On her tiptoes, she reached, but the dragonfly leaped from the wall and buzzed her. Amanda let out a soft cry and nearly toppled, grabbing hold of the wall to prevent a fall.
And DragonBastard flew back to the very top of the shower, ten feet in the air, his buzzy wings laughing at her.
“And now you die,” she said, unhooking the faucet hose that was meant to make showering easy and luxurious but was about to drown an insect. Climbing up on the bucket again, she took aim with one hand, twisted the water on with the other, making the spray shoot forward with so much force it shook her whole body, wobbled the bucket, and all hope of balance.
Like it was happening in slow motion, Amanda felt herself suspended in midair for a split second, then down she went, slamming onto marble and losing hold of the spray hose that danced and twirled and soaked her from head to toe.
Slipping on the wet marble, she reached up to twist off the faucet, accidentally hitting the other knob, and instantly all twelve jets spewed ice-cold water.
“Holy, holy crap!”
“You need some help?”
She squeezed her eyes shut against the water and the horrible possibility that she’d heard a real voice, a human voice, a man’s voice. Unless that flipping dragonfly could talk.

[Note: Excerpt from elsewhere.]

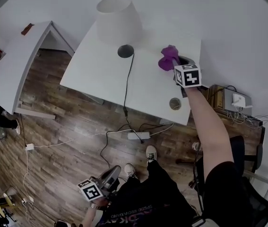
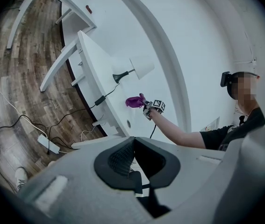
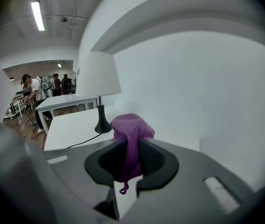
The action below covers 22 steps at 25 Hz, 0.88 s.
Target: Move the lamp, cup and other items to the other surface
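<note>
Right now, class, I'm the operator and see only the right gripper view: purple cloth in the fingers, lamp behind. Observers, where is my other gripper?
Observer: The left gripper hangs low beside the person's legs, over the wooden floor, holding nothing.
Operator: Where does the lamp's cord end?
Observer: From the lamp the cord drops off the white table's near edge toward a power strip on the floor.
Operator: Anything else on the table?
Observer: A small round fitting is set in the tabletop near its near edge.
</note>
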Tool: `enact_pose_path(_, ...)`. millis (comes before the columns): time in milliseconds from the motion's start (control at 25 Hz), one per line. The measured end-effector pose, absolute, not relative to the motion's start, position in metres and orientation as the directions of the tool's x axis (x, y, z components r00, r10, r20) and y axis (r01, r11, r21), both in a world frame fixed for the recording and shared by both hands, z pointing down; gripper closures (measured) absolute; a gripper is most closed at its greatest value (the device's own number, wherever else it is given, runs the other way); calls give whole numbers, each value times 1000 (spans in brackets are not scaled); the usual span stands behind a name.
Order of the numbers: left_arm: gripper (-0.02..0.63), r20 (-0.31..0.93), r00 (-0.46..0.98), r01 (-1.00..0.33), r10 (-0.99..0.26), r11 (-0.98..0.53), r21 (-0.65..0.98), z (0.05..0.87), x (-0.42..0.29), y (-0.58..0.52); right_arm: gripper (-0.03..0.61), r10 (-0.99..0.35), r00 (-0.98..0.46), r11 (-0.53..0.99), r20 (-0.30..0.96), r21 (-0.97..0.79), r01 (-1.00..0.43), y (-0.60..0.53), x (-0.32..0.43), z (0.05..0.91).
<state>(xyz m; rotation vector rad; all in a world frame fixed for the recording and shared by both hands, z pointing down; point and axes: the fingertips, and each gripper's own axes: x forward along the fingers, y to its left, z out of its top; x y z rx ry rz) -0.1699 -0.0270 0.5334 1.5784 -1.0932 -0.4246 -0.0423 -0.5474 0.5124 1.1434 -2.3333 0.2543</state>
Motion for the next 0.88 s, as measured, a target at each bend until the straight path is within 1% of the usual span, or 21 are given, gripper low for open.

The water stopped. Shit. No dragonfly could do that.
“I call this above and beyond the call of cleaning duty.”
She let out a soft sigh and finally opened her eyes, looking up at the silhouette of a man looming over her. Even blinded by water in her eyes, Amanda recognized the width of his shoulders and the soft lock of black hair that fell near a blue eye. And, of course, a sly smile he couldn’t fight.
As she opened her mouth to reply, the dragonfly buzzed down, right in front of Zeke’s face. He snagged the insect with one quick snap of his wrist, careful not to crush him.
“Normally, I’d take this outside to live another day, but from the sound of things, you have a personal beef with him. Want me to squeeze the life out of him?”